Лиана шла так скоро, как будто и не касалась земли, отчего среди ночной тишины неприятно раздавался шелест ее длинного шлейфа. Войдя в густую аллею, любимое местопребывание попугаев и обезьян, она вздрогнула и остановилась: шум чьих-то шагов коснулся ее слуха.

— Кто тут? — спросила она, осторожно отступая к выходу.

— Егерь Даммер, баронесса, — отвечал человек с заметным смущением.

Она свободнее вздохнула и пошла вперед, а он, почтительно поклонившись, прошел мимо и остановился у противоположного выхода. Бросив взгляд в сторону, она поняла, что привело сюда Даммера: опустив глаза и пряча вспыхнувшее лицо, ей приседала одна из хорошеньких служанок замка; молодыми людьми, разлученными перемещением егеря в Волькерсгаузен, назначено было здесь свидание. У Лианы точно гора свалилась с плеч при мысли, что поблизости находятся живые люди.

Дверь индийского домика была заперта, окна завешены, а разбитые стекла двери забраны досками. Лиана тихо постучала, и осторожная рука отодвинула немного в сторону одну из плетенок. Вслед за тем дверь бесшумно отворилась.

— Если бы черный пришел, так не попасть бы ему сюда, — шепнула Лен, задвигая опять задвижку.

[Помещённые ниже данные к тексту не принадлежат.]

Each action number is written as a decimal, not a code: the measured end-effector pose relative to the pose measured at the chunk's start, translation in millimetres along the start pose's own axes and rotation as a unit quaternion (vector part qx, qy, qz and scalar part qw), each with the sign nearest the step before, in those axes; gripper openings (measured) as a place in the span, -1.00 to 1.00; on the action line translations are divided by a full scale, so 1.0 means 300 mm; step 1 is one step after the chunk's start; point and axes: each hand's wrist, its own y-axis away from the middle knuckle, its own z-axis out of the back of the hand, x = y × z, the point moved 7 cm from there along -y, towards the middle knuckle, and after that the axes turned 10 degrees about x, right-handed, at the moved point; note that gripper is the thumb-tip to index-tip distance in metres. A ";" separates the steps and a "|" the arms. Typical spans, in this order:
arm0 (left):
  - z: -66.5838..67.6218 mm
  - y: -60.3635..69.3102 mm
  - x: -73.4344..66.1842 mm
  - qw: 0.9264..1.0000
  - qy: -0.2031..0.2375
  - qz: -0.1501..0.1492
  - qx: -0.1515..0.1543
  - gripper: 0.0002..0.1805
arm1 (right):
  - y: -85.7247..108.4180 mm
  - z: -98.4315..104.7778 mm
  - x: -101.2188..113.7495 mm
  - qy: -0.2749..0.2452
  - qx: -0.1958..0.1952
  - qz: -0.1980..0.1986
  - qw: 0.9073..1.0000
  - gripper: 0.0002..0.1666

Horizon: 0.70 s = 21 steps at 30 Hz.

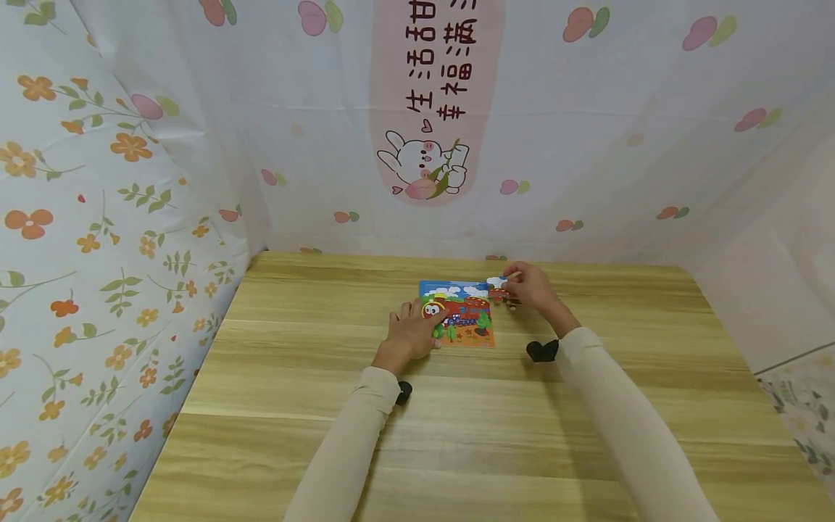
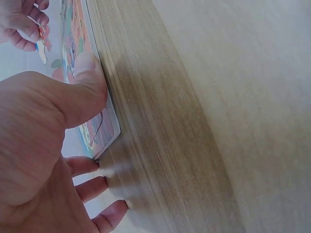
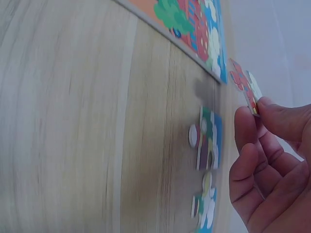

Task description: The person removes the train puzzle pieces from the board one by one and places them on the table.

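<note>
A jigsaw puzzle (image 1: pixel 481 336) with a red cartoon train lies flat on the wooden table. My left hand (image 1: pixel 409 335) rests at its left side. In the left wrist view the thumb (image 2: pixel 86 90) presses on the puzzle's face, while the other fingers spread beyond its corner, tips on the table. My right hand (image 1: pixel 531 288) pinches a puzzle piece (image 3: pixel 248 92) between thumb and index finger, raised near the puzzle's upper right corner. Below that hand, in the right wrist view, one loose puzzle piece (image 3: pixel 210 138) and another loose piece (image 3: pixel 206 209) lie on the table.
The wooden table (image 1: pixel 457 449) meets a patterned cloth (image 1: pixel 313 181) at its back edge. A floral cloth (image 1: pixel 98 290) hangs along the left side. Black straps circle both wrists.
</note>
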 end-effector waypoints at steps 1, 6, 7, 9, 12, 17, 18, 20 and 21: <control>0.000 0.000 0.000 1.000 0.002 -0.001 -0.001 -0.27 | 0.003 0.006 -0.005 -0.003 0.000 -0.003 1.000 -0.73; -0.002 -0.003 0.002 1.000 0.007 -0.004 -0.003 -0.27 | 0.020 0.034 -0.023 0.001 -0.005 -0.008 1.000 -0.73; -0.002 -0.002 0.002 1.000 0.008 -0.004 -0.003 -0.27 | 0.022 0.038 -0.027 0.003 -0.007 -0.009 1.000 -0.73; 0.000 0.001 0.001 1.000 0.008 -0.005 -0.002 -0.27 | 0.027 0.047 -0.037 0.007 -0.007 -0.009 1.000 -0.73; 0.002 0.005 0.000 1.000 0.007 -0.005 -0.001 -0.27 | 0.033 0.058 -0.055 -0.001 -0.005 -0.012 1.000 -0.72; 0.001 0.004 0.001 1.000 0.002 -0.005 -0.004 -0.27 | 0.039 0.078 -0.080 -0.010 -0.009 -0.017 1.000 -0.73; 0.001 0.003 0.001 1.000 0.002 -0.004 -0.004 -0.27 | 0.040 0.082 -0.085 -0.008 -0.011 -0.018 1.000 -0.73; 0.001 0.002 0.001 1.000 0.002 -0.004 -0.003 -0.27 | 0.045 0.092 -0.092 -0.008 -0.013 -0.019 1.000 -0.73; 0.000 0.000 0.001 1.000 0.003 -0.004 -0.002 -0.27 | 0.048 0.097 -0.097 -0.005 -0.015 -0.020 1.000 -0.74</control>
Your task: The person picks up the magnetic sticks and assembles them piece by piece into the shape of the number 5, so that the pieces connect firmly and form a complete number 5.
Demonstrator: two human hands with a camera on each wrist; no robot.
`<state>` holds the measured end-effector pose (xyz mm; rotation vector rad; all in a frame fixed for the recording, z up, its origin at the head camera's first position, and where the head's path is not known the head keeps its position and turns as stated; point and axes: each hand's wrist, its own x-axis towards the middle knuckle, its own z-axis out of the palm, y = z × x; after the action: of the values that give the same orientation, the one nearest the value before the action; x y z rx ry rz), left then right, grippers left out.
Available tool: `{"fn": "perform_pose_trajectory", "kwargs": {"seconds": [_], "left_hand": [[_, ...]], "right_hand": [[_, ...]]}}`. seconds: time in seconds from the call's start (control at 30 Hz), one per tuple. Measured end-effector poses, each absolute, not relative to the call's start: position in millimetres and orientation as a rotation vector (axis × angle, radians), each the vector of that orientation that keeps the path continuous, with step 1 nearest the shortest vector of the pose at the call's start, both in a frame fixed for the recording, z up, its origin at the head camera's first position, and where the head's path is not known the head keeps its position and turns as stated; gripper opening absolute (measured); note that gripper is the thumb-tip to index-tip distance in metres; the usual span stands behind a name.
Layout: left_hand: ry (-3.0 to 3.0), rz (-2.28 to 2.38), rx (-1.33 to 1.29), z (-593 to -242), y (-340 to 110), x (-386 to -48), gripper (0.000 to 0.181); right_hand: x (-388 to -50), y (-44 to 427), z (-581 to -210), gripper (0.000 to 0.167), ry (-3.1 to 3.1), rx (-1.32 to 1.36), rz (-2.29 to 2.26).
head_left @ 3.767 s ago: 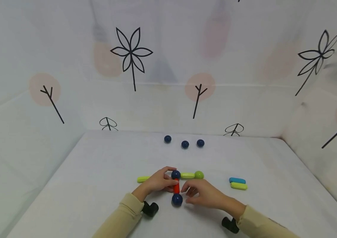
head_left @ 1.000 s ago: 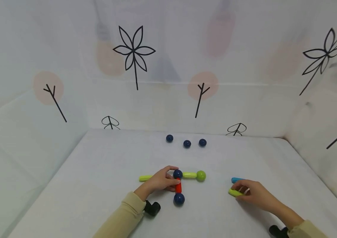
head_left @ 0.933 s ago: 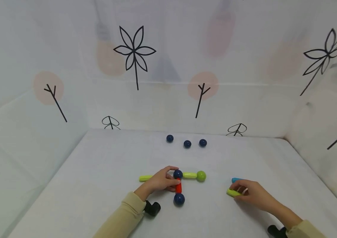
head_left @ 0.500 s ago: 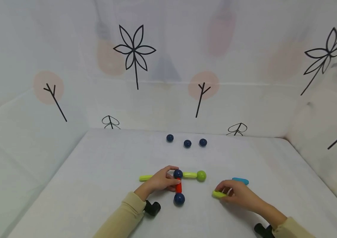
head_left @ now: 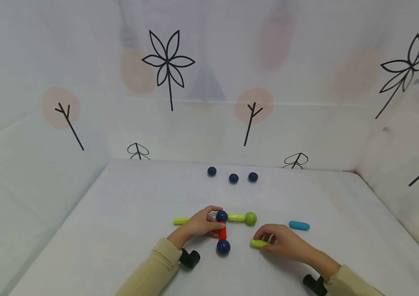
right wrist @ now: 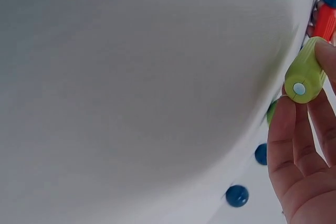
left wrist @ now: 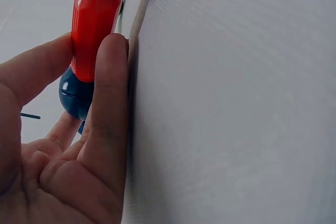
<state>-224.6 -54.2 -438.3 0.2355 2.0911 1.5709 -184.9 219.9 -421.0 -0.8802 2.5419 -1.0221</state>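
Observation:
My left hand [head_left: 199, 224] pinches the red rod [head_left: 222, 231], which joins a far dark blue ball [head_left: 222, 216] and a near dark blue ball [head_left: 223, 247]. From the far ball a yellow-green rod [head_left: 236, 217] runs right to a green ball [head_left: 251, 218]. In the left wrist view thumb and fingers lie on either side of the red rod [left wrist: 93, 35]. My right hand [head_left: 287, 243] pinches a loose yellow-green rod [head_left: 258, 243], right of the near ball; its end shows a pale round spot in the right wrist view, where I see the rod [right wrist: 304, 74] between thumb and fingers.
Three dark blue balls [head_left: 233, 178] lie at the back of the white table [head_left: 139, 189]. A blue rod [head_left: 299, 225] lies to the right. Another yellow-green rod [head_left: 181, 220] is partly behind my left hand. Patterned cloth stands behind the table.
My right hand has gone to the right, taken hold of the yellow-green rod beside the blue one and carried it left towards the joined pieces. My left hand keeps its grip on the red rod.

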Motion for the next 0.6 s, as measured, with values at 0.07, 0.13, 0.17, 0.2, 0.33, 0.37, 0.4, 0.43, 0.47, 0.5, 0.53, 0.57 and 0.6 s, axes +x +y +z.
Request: {"fn": "perform_pose_trajectory", "kwargs": {"seconds": [0.07,0.13,0.17,0.2,0.33,0.37,0.4,0.43,0.47,0.5,0.53,0.57,0.6], "left_hand": [[2.090,1.571,0.234,-438.3,-53.9,-224.5,0.053],[2.092,1.571,0.232,-438.4,-53.7,-224.6,0.053],[2.094,1.569,0.230,-438.6,-53.8,-224.8,0.053],[2.095,1.569,0.229,-438.9,-53.8,-224.9,0.053],[2.093,1.575,0.237,-440.1,-53.8,-225.5,0.053],[2.093,1.576,0.240,-440.4,-53.8,-225.6,0.053],[2.092,1.578,0.242,-440.6,-53.7,-225.5,0.053],[2.093,1.578,0.244,-440.7,-53.7,-225.5,0.053],[2.094,1.577,0.243,-440.6,-53.7,-225.5,0.053],[2.095,1.575,0.240,-440.6,-53.7,-225.5,0.053],[2.095,1.573,0.237,-440.4,-53.7,-225.4,0.053],[2.096,1.572,0.234,-440.0,-53.7,-225.3,0.053],[2.094,1.573,0.233,-439.7,-53.7,-225.2,0.053]], "right_hand": [[-184.9,216.1,-420.0,0.023,2.533,-0.890,-1.018],[-185.0,211.8,-419.0,0.024,2.516,-0.898,-1.018],[-185.0,209.4,-418.7,0.024,2.504,-0.902,-1.018],[-185.0,207.0,-418.3,0.024,2.492,-0.907,-1.018],[-184.9,197.1,-417.7,0.024,2.444,-0.920,-1.025],[-185.0,194.6,-417.7,0.024,2.435,-0.927,-1.026],[-185.0,192.1,-417.7,0.024,2.427,-0.934,-1.029],[-185.1,189.7,-417.9,0.024,2.419,-0.940,-1.032],[-185.2,187.5,-418.0,0.025,2.413,-0.950,-1.032],[-185.5,185.3,-418.2,0.025,2.407,-0.956,-1.031],[-185.7,183.2,-418.3,0.025,2.399,-0.962,-1.032],[-185.8,181.4,-418.3,0.025,2.393,-0.966,-1.033],[-186.0,179.7,-418.3,0.025,2.386,-0.968,-1.033]]}}
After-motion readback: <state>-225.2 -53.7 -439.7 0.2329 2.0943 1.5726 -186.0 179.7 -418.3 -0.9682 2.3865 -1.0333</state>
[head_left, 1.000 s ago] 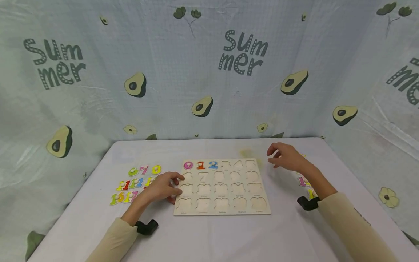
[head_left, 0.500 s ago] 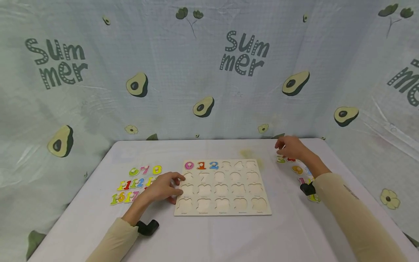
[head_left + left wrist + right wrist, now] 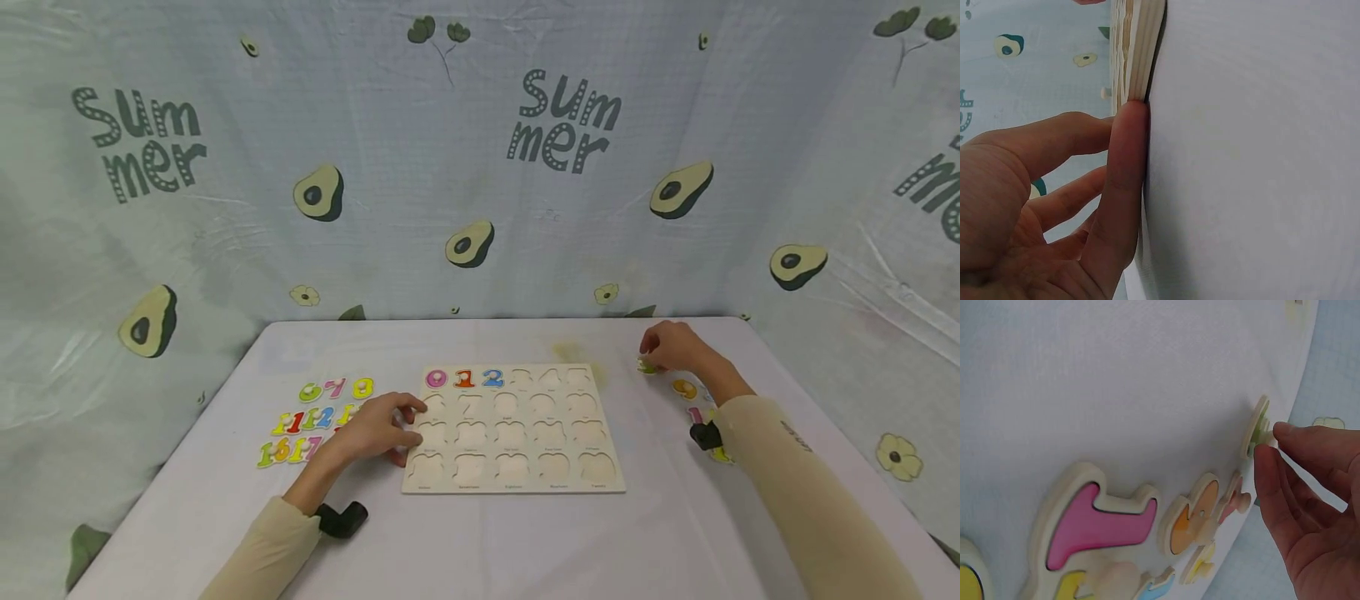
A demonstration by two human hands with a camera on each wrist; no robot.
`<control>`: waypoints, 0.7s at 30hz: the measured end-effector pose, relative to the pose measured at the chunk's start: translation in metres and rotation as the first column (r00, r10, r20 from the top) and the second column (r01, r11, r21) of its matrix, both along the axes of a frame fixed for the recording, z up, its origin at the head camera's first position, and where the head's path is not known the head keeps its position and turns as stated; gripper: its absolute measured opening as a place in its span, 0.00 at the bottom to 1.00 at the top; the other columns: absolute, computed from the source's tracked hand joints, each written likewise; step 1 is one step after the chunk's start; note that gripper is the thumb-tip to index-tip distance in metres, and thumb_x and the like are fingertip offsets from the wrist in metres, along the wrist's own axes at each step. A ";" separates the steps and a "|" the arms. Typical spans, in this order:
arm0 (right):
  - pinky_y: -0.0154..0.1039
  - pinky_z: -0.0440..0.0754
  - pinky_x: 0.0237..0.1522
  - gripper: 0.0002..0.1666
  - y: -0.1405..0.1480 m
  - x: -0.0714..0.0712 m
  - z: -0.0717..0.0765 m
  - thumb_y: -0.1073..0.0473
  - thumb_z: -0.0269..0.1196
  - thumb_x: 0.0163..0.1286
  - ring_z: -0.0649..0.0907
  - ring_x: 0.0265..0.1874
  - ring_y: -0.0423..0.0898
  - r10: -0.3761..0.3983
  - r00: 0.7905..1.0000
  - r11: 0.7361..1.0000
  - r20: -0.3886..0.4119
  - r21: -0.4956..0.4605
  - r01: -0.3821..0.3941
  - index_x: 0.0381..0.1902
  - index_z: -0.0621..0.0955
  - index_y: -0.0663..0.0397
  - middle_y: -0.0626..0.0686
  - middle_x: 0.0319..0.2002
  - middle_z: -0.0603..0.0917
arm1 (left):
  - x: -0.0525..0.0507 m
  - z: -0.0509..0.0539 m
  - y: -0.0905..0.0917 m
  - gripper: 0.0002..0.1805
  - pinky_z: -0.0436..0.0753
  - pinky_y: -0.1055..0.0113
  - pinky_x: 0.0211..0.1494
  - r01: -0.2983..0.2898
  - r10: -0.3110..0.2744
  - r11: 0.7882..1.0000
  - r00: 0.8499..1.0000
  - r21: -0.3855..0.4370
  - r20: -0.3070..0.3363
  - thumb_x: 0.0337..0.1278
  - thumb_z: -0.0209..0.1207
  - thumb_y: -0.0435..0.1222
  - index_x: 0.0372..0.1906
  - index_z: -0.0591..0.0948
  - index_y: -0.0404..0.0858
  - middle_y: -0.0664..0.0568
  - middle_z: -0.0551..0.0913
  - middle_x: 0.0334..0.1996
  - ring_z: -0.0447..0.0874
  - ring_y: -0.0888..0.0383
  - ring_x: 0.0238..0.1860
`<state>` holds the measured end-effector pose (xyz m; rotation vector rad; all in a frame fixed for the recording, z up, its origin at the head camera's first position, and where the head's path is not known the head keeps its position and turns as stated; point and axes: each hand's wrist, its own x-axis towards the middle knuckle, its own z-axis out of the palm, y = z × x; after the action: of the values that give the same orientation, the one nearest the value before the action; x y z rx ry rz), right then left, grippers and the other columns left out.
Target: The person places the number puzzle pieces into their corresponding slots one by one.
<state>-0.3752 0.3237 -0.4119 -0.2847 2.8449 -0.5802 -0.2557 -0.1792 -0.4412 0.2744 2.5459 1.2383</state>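
Observation:
The wooden number board [image 3: 512, 489] lies flat, with a pink 0 [image 3: 437, 379], a red 1 [image 3: 465, 379] and a blue 2 [image 3: 492, 378] in its top row. My left hand [image 3: 380, 429] rests at its left edge; in the left wrist view a straight digit of the hand [image 3: 1060, 194] touches the board's side [image 3: 1141, 56]. At the back right, my right hand [image 3: 677, 347] pinches the knob of a green number piece [image 3: 646, 366]. The right wrist view shows the hand [image 3: 1310, 500] with thumb and finger closed at the green piece [image 3: 1255, 428], which stands side-on to that camera.
Left of the board lie rows of number pieces, among them a green 6 [image 3: 310, 392] and a yellow 8 [image 3: 363, 387]. More pieces, including an orange one [image 3: 684, 388] and a pink one [image 3: 1100, 525], lie below my right hand. Patterned cloth [image 3: 390, 275] hangs behind the table.
My right hand has moved right from beside the board to the green piece and closed its fingers on the knob. My left hand stays at the board's edge.

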 end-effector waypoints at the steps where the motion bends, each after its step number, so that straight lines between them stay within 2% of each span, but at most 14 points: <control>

Покойница лежала на своей тростниковой кровати, покрытая белым полотном, а в кресле полулежал утомленный Габриель и спал глубоким сном. Ключница прикрыла его теплым одеялом; грустное личико его казалось еще бледнее от темной обивки кресла. Эта картина освещалась трепещущим пламенем восковых свечей, горевших в серебряном канделябре.